Joshua
Joshua is a 20yo 56kg male unrestrained passenger thrown from the back of a pick-up truck during car crash who intubated in the field with a GCS of 3 and airlifted into your trauma center. He was found to have rib fractures, a small pneumothorax, pulmonary contusions, and fractures of T2 and T3. There was fluid, presumed to be blood, in the right mastoid sinus, right middle ear, and bilateral sphenoid sinuses. His head CT demonstrated temporal, sphenoid, mastoid, and occipital skull fractures, with subarachnoid blood, and multiple bilateral punctate brain hemorrhages, most predominant in the frontal lobes, “worrisome for diffuse axonal injury”. Other than abrasions, he had no abdominal or extremity injuries.

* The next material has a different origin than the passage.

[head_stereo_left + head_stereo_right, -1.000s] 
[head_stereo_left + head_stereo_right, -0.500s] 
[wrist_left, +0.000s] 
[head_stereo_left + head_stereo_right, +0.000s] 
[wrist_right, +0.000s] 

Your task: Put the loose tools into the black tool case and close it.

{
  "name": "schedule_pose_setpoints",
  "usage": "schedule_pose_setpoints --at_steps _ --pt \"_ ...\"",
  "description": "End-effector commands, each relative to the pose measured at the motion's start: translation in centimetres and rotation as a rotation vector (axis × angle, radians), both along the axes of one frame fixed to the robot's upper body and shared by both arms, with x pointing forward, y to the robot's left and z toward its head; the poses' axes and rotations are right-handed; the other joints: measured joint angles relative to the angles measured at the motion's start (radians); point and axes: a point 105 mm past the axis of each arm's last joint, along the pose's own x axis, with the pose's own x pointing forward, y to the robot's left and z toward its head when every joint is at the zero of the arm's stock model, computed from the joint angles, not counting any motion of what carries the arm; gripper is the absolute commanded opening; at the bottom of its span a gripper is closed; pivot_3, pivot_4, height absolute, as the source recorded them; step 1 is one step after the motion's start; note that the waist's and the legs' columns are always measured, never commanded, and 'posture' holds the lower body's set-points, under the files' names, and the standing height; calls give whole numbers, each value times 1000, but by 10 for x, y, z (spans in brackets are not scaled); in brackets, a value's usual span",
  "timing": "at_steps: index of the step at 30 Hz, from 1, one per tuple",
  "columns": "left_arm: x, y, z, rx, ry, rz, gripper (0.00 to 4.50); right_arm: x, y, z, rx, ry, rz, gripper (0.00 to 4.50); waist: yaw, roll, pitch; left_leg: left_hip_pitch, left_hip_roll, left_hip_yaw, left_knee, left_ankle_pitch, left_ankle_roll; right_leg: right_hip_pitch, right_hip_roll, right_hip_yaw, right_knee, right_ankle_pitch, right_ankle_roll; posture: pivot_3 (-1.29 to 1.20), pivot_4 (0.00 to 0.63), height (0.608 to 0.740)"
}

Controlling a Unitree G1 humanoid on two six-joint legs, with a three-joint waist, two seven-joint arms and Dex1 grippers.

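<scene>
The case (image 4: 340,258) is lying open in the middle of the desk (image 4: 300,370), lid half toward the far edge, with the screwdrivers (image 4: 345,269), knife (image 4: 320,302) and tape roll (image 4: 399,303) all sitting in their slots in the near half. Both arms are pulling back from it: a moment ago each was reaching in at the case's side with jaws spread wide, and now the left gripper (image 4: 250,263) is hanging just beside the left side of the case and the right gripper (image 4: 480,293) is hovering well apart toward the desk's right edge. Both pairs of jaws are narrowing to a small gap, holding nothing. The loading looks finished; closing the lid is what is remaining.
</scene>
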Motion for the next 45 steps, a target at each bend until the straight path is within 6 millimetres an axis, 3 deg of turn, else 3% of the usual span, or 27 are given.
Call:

He was taken to the trauma ICU and paralyzed and sedated, and then underwent placement of an intracranial pressure (ICP) monitor (“bolt”). He was placed in a pentobarbital coma due to his elevated ICP of 20-30 and rising, and subsequently had a ventriculotomy drain placed. He remained hemodynamically stable, but gradually developed worsening ARDS over the next 10 days requiring increased ventilator support, with particular difficulty correcting his respiratory acidosis, which was making his ICP more difficult to control. He has not been transported for a more recent head CT because of the instability of his ICP. You are called to discuss the possibility of ECMO support to manage his worrisome hypercarbia and hypoxemia to decrease his ICP.
Admission Studies
Ventilator Day 10 - RR 34, FiO2 100%, PIP 53 PEEP 8.
Vital signs - BP 133/56, HR 80.
Pertinent Labs - Generally unremarkable, mostly WNL including coagulation studies.
Day of Consult
ABG - 7.17, pCO2 72, pO2 66, Bicarb 26, B.E. -3, O2Sat 86%. Lactate 1.3.